だが、幽霊の娘が心優しい純粋な娘とは認めたくない。ましてや、傷つけられた生き残りの義妹に受け入れられるだなんて……。
義兄のその気持ちは、葉月にだって存在する。
そこを口惜しく思いつつも、自分たちにも『やってはいけない』行為があるのだ。それが罪のない娘を父親同様に憎むこと。

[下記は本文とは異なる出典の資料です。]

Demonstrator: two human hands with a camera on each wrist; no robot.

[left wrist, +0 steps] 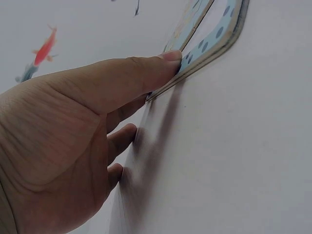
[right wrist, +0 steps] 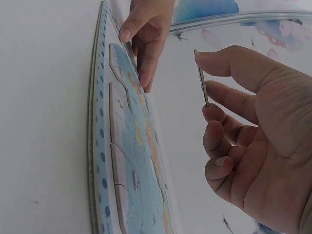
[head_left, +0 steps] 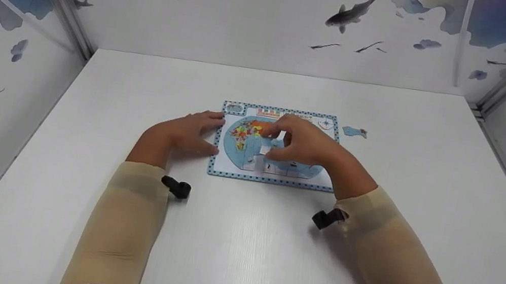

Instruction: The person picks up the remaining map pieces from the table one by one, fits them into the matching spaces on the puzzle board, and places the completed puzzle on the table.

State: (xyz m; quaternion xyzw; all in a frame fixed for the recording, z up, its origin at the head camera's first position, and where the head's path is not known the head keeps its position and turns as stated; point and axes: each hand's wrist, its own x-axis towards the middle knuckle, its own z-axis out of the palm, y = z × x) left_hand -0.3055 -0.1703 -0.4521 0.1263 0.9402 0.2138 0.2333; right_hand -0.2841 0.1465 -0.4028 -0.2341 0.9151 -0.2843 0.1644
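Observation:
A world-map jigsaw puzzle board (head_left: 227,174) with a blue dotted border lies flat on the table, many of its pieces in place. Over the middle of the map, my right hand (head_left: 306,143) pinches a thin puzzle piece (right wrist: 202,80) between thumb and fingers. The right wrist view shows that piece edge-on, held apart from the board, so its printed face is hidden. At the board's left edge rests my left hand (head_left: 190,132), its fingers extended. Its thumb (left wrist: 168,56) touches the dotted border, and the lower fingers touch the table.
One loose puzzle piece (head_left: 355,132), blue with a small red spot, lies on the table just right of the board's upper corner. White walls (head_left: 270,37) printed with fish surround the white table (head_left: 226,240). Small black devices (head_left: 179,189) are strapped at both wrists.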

葉月はその辛い問題を、天から授かった気持ちでいるのだ。
「まだ若いから詰めも甘いところがあるが、単独であれだけやってのけた頭の良さも、あの運動神経も。そして……顔も、特に目なんか……」
気のせいか? 鏡に映っている目を閉じている義兄の瞼が光っているようにも見える。
「目つきなんか、先輩にそっくりだ。あの子は、本当に先輩の子なんだな。そう、思う……」
「純兄様……」
「義兄さん──」
純一は一度だけ、鼻をすすると唇をぎゅっと噛みしめ、そのまま窓へと顔を逸らしそれっきり。
『先輩の娘さん? 良い子ですね。先輩の子だ!』
なにもなければ、そう言いたそうな純一の声が、笑顔が、葉月には浮かんでくる。
葉月も一緒に涙を流す。そしてそれを隣の夫が柔らかく抱き留めてくれていた。